Please copy all of the records exactly, leaving nothing out.
==== EXTRACTED ENTRIES
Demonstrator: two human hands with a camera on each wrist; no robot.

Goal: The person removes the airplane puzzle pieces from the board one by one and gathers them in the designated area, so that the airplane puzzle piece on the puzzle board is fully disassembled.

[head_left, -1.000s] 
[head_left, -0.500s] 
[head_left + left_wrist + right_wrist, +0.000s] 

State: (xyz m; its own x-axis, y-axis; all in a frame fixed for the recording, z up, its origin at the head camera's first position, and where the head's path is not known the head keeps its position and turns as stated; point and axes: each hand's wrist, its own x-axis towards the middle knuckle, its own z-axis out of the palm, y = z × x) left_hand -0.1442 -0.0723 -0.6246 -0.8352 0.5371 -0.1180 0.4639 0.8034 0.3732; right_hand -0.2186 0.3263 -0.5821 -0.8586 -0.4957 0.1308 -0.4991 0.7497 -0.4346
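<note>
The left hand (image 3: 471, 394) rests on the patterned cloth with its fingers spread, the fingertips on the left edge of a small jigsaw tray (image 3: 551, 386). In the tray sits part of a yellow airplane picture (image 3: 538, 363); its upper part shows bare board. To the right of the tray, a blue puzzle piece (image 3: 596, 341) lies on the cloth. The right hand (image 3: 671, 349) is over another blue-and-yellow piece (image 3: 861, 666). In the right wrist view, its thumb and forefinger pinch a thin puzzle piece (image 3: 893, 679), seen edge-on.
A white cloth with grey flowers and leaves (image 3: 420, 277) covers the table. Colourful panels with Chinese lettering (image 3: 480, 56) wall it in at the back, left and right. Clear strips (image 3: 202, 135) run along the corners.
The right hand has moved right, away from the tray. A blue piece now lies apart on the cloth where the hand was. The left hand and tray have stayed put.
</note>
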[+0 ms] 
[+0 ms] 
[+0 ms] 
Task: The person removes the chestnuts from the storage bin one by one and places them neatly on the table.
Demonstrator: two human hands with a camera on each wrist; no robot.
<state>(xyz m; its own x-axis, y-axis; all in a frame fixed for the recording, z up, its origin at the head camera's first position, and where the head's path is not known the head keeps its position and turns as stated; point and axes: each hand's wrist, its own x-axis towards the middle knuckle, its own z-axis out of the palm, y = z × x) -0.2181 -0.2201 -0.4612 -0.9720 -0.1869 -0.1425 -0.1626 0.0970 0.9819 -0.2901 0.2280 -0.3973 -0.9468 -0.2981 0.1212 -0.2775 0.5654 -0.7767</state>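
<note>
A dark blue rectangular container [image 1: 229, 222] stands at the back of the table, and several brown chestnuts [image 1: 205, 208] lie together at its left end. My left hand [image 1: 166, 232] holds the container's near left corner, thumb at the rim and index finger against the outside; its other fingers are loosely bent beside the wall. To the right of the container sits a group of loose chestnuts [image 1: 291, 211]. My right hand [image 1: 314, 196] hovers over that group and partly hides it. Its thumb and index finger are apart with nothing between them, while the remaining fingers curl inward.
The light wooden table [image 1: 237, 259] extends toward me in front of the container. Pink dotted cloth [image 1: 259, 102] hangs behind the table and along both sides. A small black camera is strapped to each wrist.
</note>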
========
SOLUTION TO THIS PROBLEM →
Demonstrator: two human hands with a camera on each wrist; no robot.

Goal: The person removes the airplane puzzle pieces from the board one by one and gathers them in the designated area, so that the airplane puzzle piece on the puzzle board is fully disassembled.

[head_left, -1.000s] 
[head_left, -0.500s] 
[head_left + left_wrist + right_wrist, +0.000s] 

State: (xyz m; its own x-axis, y-axis; all in a frame fixed for the recording, z up, its origin at the head camera's first position, and where the head's path is not known the head keeps its position and turns as stated; point and axes: each hand's wrist, its own x-axis towards the middle knuckle, its own z-axis out of the palm, y = z × x) left_hand -0.1442 -0.0723 -0.6246 -0.8352 0.5371 -0.1180 0.4639 0.8034 0.3732; right_hand -0.2186 0.3263 -0.5821 -0.8586 -0.4957 0.1308 -0.4991 0.7497 -0.4346
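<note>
The left hand (image 3: 471, 394) rests on the patterned cloth with its fingers spread, the fingertips on the left edge of a small jigsaw tray (image 3: 551, 386). In the tray sits part of a yellow airplane picture (image 3: 538, 363); its upper part shows bare board. To the right of the tray, a blue puzzle piece (image 3: 596, 341) lies on the cloth. The right hand (image 3: 671, 349) is over another blue-and-yellow piece (image 3: 861, 666). In the right wrist view, its thumb and forefinger pinch a thin puzzle piece (image 3: 893, 679), seen edge-on.
A white cloth with grey flowers and leaves (image 3: 420, 277) covers the table. Colourful panels with Chinese lettering (image 3: 480, 56) wall it in at the back, left and right. Clear strips (image 3: 202, 135) run along the corners.
The right hand has moved right, away from the tray. A blue piece now lies apart on the cloth where the hand was. The left hand and tray have stayed put.
</note>
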[+0 ms] 
[+0 ms] 
[+0 ms] 
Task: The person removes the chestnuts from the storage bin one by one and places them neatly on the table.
Demonstrator: two human hands with a camera on each wrist; no robot.
<state>(xyz m; its own x-axis, y-axis; all in a frame fixed for the recording, z up, its origin at the head camera's first position, and where the head's path is not known the head keeps its position and turns as stated; point and axes: each hand's wrist, its own x-axis towards the middle knuckle, its own z-axis out of the palm, y = z × x) -0.2181 -0.2201 -0.4612 -0.9720 -0.1869 -0.1425 -0.1626 0.0970 0.9819 -0.2901 0.2280 -0.3973 -0.9468 -0.2981 0.1212 -0.2775 0.5654 -0.7767</state>
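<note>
A dark blue rectangular container [image 1: 229, 222] stands at the back of the table, and several brown chestnuts [image 1: 205, 208] lie together at its left end. My left hand [image 1: 166, 232] holds the container's near left corner, thumb at the rim and index finger against the outside; its other fingers are loosely bent beside the wall. To the right of the container sits a group of loose chestnuts [image 1: 291, 211]. My right hand [image 1: 314, 196] hovers over that group and partly hides it. Its thumb and index finger are apart with nothing between them, while the remaining fingers curl inward.
The light wooden table [image 1: 237, 259] extends toward me in front of the container. Pink dotted cloth [image 1: 259, 102] hangs behind the table and along both sides. A small black camera is strapped to each wrist.
</note>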

The output is complete as it stands.